Принц Крови - Елена Прокофьева
Шрифт:
Интервал:
Закладка:
— Мне бы хотелось, чтобы в следующий раз вы питались аккуратнее, — сказал господин после того, как растерзанный и обескровленный труп остался лежать на каменном полу, а два его новоявленных птенца с некоторым потрясением взирали на дело рук или вернее, зубов, своих. Жажда отступила, утихла безумная ярость, внутри разливалось приятное сонное тепло, и это больше пугало, нежели радовало. Они пили кровь. Они высосали человека досуха. И это было не просто дурацкое развлечение, это было необходимо, это насытило их. Как такое может быть?!
Человеческая кровь оказалась вкуснейшим лакомством из всего, что Филипп когда-либо пробовал, невозможно было передать словами все то наслаждение, что получал он, делая глоток за глотком.

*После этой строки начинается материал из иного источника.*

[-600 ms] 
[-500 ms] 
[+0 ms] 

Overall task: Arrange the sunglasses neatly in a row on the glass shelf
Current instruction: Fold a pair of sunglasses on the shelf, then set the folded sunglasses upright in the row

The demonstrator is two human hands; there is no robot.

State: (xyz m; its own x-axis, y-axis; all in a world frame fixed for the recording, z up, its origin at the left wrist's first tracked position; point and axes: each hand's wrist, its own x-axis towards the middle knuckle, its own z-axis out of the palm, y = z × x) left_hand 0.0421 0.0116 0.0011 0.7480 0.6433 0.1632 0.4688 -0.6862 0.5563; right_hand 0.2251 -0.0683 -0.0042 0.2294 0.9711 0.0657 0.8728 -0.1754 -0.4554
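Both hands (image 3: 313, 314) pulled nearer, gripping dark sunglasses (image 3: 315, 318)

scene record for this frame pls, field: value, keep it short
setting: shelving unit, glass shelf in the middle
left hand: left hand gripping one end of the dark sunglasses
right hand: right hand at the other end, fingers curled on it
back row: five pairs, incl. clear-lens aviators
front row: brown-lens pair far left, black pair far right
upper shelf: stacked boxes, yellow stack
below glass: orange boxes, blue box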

Если вообще можно было назвать глотанием этот процесс, — на самом деле, он просто всасывал в себя кровь, будто его горло как-то изменилось. Ужасно и отвратительно! Мерзко! А еще ужаснее то, что крови хочется снова, не так сильно как раньше, но хочется, и снова вызывает вожделение грязная шея Гибура! Как можно существовать, если постоянно хочется кого-нибудь сожрать?!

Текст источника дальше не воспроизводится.